▶ [WHAT IS BEING ASKED] Restate the data exactly, with nothing altered.

▶ [GIVEN RECORDS]
Start of Block
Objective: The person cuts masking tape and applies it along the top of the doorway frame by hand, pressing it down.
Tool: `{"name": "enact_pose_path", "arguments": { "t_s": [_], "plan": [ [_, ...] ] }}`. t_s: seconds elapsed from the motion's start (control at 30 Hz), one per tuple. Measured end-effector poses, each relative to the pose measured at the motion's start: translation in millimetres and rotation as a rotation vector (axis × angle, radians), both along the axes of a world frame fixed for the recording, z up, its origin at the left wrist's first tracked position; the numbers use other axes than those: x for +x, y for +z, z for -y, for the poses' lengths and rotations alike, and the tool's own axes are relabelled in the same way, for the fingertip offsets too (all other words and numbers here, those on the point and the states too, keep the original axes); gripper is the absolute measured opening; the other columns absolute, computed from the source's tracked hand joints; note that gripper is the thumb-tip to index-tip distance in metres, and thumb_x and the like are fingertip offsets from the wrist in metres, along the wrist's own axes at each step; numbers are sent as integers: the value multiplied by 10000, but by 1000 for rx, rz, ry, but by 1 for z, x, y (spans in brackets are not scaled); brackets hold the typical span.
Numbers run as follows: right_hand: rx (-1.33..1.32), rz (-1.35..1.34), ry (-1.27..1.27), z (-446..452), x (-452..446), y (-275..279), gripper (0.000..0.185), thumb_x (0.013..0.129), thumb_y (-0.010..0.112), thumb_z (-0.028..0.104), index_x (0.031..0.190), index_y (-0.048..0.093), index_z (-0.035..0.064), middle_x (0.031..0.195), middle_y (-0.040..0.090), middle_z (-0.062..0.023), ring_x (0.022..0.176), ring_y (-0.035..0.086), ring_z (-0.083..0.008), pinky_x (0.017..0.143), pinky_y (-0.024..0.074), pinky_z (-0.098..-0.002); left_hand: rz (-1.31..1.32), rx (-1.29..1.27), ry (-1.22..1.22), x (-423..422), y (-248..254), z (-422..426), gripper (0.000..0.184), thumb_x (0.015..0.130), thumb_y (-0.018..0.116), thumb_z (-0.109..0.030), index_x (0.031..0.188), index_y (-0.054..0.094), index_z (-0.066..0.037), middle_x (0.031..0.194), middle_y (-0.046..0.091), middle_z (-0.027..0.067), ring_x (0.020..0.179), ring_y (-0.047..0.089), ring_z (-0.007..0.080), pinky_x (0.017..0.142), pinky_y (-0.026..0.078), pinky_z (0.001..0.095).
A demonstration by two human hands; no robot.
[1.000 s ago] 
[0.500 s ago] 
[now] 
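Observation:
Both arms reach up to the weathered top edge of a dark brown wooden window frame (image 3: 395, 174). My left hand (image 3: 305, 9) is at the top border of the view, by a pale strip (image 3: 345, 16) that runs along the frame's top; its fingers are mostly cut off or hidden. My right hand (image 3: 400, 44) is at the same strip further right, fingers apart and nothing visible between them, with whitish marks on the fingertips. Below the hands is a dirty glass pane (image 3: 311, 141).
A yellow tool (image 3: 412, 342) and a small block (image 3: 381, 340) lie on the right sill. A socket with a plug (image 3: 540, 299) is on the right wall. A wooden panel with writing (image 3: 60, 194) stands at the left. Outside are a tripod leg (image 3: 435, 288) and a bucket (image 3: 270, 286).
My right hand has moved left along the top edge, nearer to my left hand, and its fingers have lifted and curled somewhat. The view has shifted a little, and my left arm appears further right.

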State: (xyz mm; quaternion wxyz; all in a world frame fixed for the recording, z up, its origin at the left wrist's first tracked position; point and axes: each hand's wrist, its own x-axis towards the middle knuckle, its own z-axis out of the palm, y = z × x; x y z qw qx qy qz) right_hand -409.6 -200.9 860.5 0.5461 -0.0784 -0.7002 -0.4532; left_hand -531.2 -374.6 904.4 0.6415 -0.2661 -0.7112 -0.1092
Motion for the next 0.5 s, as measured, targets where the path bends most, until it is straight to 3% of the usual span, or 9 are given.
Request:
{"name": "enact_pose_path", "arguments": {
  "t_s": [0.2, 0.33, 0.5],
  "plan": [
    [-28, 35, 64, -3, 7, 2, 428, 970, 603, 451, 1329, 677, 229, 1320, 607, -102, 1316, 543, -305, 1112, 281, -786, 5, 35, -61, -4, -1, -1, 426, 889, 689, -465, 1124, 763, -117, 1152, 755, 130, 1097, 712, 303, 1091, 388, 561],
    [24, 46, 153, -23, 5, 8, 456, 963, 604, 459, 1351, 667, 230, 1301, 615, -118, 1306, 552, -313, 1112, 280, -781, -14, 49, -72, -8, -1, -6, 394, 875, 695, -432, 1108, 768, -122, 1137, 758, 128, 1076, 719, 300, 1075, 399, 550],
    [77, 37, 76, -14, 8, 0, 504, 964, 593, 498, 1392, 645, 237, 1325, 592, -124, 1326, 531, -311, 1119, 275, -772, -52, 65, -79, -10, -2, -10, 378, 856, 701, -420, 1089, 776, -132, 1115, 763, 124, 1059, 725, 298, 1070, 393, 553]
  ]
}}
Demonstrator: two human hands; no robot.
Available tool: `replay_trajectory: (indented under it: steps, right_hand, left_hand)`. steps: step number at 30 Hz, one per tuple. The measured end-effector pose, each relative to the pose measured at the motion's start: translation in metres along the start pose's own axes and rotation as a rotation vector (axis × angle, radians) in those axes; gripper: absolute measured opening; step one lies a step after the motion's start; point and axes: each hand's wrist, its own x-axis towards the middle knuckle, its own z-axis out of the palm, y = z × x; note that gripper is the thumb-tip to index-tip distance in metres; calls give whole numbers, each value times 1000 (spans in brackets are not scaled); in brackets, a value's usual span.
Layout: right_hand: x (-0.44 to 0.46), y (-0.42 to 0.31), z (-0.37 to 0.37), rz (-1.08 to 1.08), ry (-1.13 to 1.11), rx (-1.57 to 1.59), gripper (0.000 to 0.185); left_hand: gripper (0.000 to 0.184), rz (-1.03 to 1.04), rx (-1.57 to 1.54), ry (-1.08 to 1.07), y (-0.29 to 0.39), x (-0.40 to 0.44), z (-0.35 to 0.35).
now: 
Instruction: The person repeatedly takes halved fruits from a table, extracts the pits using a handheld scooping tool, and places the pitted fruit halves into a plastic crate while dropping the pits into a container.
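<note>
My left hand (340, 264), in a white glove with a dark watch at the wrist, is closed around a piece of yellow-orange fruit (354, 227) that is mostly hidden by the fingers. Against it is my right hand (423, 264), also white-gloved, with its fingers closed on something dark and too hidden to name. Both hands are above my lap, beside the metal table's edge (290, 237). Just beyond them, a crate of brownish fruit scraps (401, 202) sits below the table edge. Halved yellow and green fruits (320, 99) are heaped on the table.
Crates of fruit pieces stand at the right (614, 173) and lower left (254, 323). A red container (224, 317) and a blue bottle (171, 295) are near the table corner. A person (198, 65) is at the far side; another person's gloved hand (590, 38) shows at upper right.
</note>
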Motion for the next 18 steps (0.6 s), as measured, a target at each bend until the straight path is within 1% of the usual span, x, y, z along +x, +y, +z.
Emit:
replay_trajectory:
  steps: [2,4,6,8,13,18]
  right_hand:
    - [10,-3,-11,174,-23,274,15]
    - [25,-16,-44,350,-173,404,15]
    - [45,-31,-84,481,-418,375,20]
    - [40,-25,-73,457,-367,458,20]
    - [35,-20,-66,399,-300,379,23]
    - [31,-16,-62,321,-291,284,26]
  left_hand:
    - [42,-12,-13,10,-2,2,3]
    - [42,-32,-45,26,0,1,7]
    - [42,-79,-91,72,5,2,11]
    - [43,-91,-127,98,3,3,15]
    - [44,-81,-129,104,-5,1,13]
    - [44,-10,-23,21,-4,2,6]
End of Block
▶ [EXPECTED ANSWER]
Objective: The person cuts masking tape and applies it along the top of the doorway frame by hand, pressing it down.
Tool: `{"name": "enact_pose_path", "arguments": { "t_s": [_], "plan": [ [_, ...] ] }}`. t_s: seconds elapsed from the motion's start (control at 30 Hz), one per tuple. Measured end-effector poses, each relative to the pose measured at the motion's start: translation in millimetres and rotation as a rotation vector (axis × angle, radians), both along the axes of a world frame fixed for the recording, z up, its origin at the left wrist's first tracked position; the numbers use other axes than those: x for +x, y for +z, z for -y, for the poses' lengths and rotations alike, and the tool's own axes are relabelled in the same way, for the fingertip offsets too (all other words and numbers here, those on the point and the states too, keep the original axes); gripper is the absolute measured opening; the other columns absolute, computed from the source's tracked hand joints; note that gripper is the thumb-tip to index-tip distance in metres, and thumb_x and the like are fingertip offsets from the wrist in metres, along the wrist's own axes at each step; numbers are sent as integers: the value multiplied by 10000, but by 1000 for rx, rz, ry, but by 1 for z, x, y (spans in brackets are not scaled); brackets hold the typical span.
Numbers run as follows: right_hand: rx (-1.33..1.32), rz (-1.35..1.34), ry (-1.27..1.27), z (-446..452), x (-452..446), y (-275..279), gripper (0.000..0.185), thumb_x (0.013..0.129), thumb_y (-0.010..0.112), thumb_z (-0.028..0.104), index_x (0.031..0.190), index_y (-0.048..0.093), index_z (-0.035..0.064), middle_x (0.031..0.195), middle_y (-0.040..0.090), middle_z (-0.062..0.023), ring_x (0.022..0.176), ring_y (-0.035..0.086), ring_z (-0.083..0.008), pinky_x (0.017..0.143), pinky_y (-0.024..0.074), pinky_z (-0.098..-0.002); left_hand: rz (-1.31..1.32), rx (-1.29..1.27), ry (-1.22..1.22), x (-423..422), y (-248..254), z (-422..426), gripper (0.000..0.184), thumb_x (0.015..0.130), thumb_y (-0.018..0.116), thumb_z (-0.109..0.030), index_x (0.031..0.188), index_y (-0.054..0.094), index_z (-0.066..0.037), middle_x (0.031..0.194), middle_y (-0.046..0.091), middle_z (-0.027..0.067), ring_x (0.020..0.179), ring_y (-0.047..0.089), ring_z (-0.007..0.080), pinky_x (0.017..0.142), pinky_y (-0.026..0.078), pinky_z (0.001..0.095).
A demonstration by two human hands; no robot.
[1.000 s ago] 
[0.500 s ago] 
[now] 
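Observation:
Both arms reach up to the weathered top edge of a dark brown wooden window frame (image 3: 395, 174). My left hand (image 3: 305, 9) is at the top border of the view, by a pale strip (image 3: 345, 16) that runs along the frame's top; its fingers are mostly cut off or hidden. My right hand (image 3: 400, 44) is at the same strip further right, fingers apart and nothing visible between them, with whitish marks on the fingertips. Below the hands is a dirty glass pane (image 3: 311, 141).
A yellow tool (image 3: 412, 342) and a small block (image 3: 381, 340) lie on the right sill. A socket with a plug (image 3: 540, 299) is on the right wall. A wooden panel with writing (image 3: 60, 194) stands at the left. Outside are a tripod leg (image 3: 435, 288) and a bucket (image 3: 270, 286).
My right hand has moved left along the top edge, nearer to my left hand, and its fingers have lifted and curled somewhat. The view has shifted a little, and my left arm appears further right.
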
State: (xyz mm; quaternion wxyz; all in a world frame fixed for the recording, z up, its origin at the left wrist's first tracked position; point and axes: each hand's wrist, its own x-axis towards the middle knuckle, its own z-axis out of the palm, y = z × x; x y z qw qx qy qz) right_hand -409.6 -200.9 860.5 0.5461 -0.0784 -0.7002 -0.4532; left_hand -531.2 -374.6 904.4 0.6415 -0.2661 -0.7112 -0.1092
Motion for the next 0.5 s, as measured, targets where the path bends most, until it is straight to 3% of the usual span, or 9 are given.
Request:
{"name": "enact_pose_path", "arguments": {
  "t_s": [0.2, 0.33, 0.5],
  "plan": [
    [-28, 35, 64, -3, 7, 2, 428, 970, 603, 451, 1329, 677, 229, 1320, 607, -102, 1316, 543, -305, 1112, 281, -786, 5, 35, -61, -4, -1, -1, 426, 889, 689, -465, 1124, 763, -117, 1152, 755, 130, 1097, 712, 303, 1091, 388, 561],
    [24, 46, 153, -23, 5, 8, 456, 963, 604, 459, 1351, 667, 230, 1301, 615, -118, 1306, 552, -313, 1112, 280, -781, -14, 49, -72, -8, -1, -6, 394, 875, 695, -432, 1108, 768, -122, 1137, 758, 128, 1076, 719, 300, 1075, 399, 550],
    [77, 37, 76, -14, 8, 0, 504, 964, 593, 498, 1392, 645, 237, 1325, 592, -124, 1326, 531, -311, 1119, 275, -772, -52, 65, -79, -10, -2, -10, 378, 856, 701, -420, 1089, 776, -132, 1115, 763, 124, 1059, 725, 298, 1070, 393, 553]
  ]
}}
Demonstrator: two human hands; no robot.
Available tool: `replay_trajectory: (indented under it: steps, right_hand, left_hand)`. steps: step number at 30 Hz, one per tuple. The measured end-effector pose, each relative to the pose measured at the motion's start: translation in metres along the start pose's own axes and rotation as a rotation vector (axis × angle, radians) in those axes; gripper: absolute measured opening; step one lies a step after the motion's start; point and axes: each hand's wrist, its own x-axis towards the middle knuckle, its own z-axis out of the palm, y = z × x; note that gripper is the thumb-tip to index-tip distance in metres; calls give whole numbers, each value times 1000 (spans in brackets are not scaled); in brackets, a value's usual span.
Layout: right_hand: x (-0.44 to 0.46), y (-0.42 to 0.31), z (-0.37 to 0.37), rz (-1.08 to 1.08), ry (-1.13 to 1.11), rx (-1.57 to 1.59), gripper (0.000 to 0.185); left_hand: gripper (0.000 to 0.184), rz (-1.03 to 1.04), rx (-1.57 to 1.54), ry (-1.08 to 1.07), y (-0.29 to 0.39), x (-0.40 to 0.44), z (-0.35 to 0.35).
now: 
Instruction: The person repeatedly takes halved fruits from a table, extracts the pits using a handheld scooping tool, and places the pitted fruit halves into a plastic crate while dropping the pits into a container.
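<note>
My left hand (340, 264), in a white glove with a dark watch at the wrist, is closed around a piece of yellow-orange fruit (354, 227) that is mostly hidden by the fingers. Against it is my right hand (423, 264), also white-gloved, with its fingers closed on something dark and too hidden to name. Both hands are above my lap, beside the metal table's edge (290, 237). Just beyond them, a crate of brownish fruit scraps (401, 202) sits below the table edge. Halved yellow and green fruits (320, 99) are heaped on the table.
Crates of fruit pieces stand at the right (614, 173) and lower left (254, 323). A red container (224, 317) and a blue bottle (171, 295) are near the table corner. A person (198, 65) is at the far side; another person's gloved hand (590, 38) shows at upper right.
</note>
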Motion for the next 18 steps (0.6 s), as measured, a target at each bend until the straight path is within 1% of the usual span, x, y, z along +x, +y, +z.
Emit:
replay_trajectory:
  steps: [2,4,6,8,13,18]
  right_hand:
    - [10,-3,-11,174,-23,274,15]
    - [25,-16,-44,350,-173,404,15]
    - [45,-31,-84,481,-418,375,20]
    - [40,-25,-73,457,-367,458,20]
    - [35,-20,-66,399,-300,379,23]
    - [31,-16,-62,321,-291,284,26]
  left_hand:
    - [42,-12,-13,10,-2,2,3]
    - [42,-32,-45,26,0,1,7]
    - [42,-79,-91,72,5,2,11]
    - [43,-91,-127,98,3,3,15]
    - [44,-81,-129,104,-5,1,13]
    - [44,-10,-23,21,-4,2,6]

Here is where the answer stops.